- WHAT NEEDS TO BE DONE
Go through the material below and return each line with the string "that" in it.

- RECORDED INFORMATION

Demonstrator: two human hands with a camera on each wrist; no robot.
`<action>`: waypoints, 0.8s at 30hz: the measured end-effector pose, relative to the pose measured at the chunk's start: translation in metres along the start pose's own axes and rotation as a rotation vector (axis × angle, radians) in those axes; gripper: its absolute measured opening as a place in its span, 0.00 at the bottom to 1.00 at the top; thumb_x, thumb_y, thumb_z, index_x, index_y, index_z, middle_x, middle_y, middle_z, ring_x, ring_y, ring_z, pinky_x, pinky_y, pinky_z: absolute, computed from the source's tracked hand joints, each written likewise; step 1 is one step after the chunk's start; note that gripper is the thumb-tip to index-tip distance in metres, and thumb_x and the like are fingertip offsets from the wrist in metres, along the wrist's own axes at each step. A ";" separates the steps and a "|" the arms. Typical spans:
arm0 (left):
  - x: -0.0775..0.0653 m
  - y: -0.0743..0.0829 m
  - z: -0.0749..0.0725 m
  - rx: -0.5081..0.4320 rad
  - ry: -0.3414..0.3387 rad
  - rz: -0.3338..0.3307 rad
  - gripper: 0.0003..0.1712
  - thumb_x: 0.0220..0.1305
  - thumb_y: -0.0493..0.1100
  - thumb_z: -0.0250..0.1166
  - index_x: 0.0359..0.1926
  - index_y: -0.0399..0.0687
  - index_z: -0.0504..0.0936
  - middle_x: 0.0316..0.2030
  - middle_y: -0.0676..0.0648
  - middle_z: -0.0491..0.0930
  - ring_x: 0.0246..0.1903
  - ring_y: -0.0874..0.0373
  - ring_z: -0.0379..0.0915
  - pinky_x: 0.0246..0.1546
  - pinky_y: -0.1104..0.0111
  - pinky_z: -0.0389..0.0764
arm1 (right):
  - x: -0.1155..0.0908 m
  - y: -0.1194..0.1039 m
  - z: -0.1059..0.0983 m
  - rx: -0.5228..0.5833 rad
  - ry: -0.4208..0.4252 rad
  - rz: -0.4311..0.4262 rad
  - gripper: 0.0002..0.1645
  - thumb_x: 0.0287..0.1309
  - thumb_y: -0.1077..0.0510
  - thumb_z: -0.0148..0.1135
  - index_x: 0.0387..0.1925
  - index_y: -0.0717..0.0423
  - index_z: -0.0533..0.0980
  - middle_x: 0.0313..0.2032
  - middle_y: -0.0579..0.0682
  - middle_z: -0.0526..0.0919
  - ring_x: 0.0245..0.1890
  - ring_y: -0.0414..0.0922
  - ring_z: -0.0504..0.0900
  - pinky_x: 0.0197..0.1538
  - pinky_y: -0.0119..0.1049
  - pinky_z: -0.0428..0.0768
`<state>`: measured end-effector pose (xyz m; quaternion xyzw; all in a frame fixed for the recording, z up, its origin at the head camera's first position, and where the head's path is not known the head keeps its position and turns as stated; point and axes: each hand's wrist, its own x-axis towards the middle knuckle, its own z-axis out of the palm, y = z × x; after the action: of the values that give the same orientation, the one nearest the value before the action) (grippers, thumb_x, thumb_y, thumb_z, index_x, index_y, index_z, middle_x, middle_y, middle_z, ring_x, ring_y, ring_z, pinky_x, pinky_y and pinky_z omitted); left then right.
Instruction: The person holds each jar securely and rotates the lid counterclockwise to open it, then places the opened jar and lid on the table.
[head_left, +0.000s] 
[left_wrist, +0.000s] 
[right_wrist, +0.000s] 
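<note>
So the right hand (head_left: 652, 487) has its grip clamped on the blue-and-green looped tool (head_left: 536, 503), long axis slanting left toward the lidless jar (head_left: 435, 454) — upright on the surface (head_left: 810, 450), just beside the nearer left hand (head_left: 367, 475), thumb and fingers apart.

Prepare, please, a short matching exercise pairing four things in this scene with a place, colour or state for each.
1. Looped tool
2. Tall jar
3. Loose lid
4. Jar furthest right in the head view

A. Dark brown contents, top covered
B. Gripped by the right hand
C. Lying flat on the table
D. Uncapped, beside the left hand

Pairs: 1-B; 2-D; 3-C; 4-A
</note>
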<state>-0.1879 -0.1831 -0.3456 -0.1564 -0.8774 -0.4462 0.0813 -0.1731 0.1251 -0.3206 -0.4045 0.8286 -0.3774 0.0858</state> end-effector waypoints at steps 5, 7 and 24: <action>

- TASK RESULT
`<action>`: waypoints, 0.8s at 30hz: the measured end-effector pose, relative to the pose measured at the chunk's start: translation in metres along the start pose's own axes and rotation as a rotation vector (axis × angle, radians) in those axes; gripper: its absolute measured opening as a place in its span, 0.00 at the bottom to 1.00 at the top; thumb_x, thumb_y, thumb_z, index_x, index_y, index_z, middle_x, middle_y, middle_z, ring_x, ring_y, ring_z, pinky_x, pinky_y, pinky_z: absolute, computed from the source's tracked hand joints, each written likewise; step 1 is one step after the chunk's start; note that gripper is the thumb-tip to index-tip distance in metres, and thumb_x and the like are fingertip offsets from the wrist in metres, along the wrist's own axes at each step. A ";" separates the steps and a "|" the arms. Typical spans:
`<state>`: measured end-effector pose (xyz m; quaternion xyzw; all in a frame fixed for the recording, z up, its origin at the head camera's first position, and where the head's path is not known the head keeps its position and turns as stated; point and axes: each hand's wrist, its own x-axis towards the middle knuckle, its own z-axis out of the palm, y = z × x; after the action: of the values that give the same orientation, the one nearest the value before the action) (grippers, thumb_x, thumb_y, thumb_z, index_x, index_y, index_z, middle_x, middle_y, middle_z, ring_x, ring_y, ring_z, pinky_x, pinky_y and pinky_z omitted); left then right.

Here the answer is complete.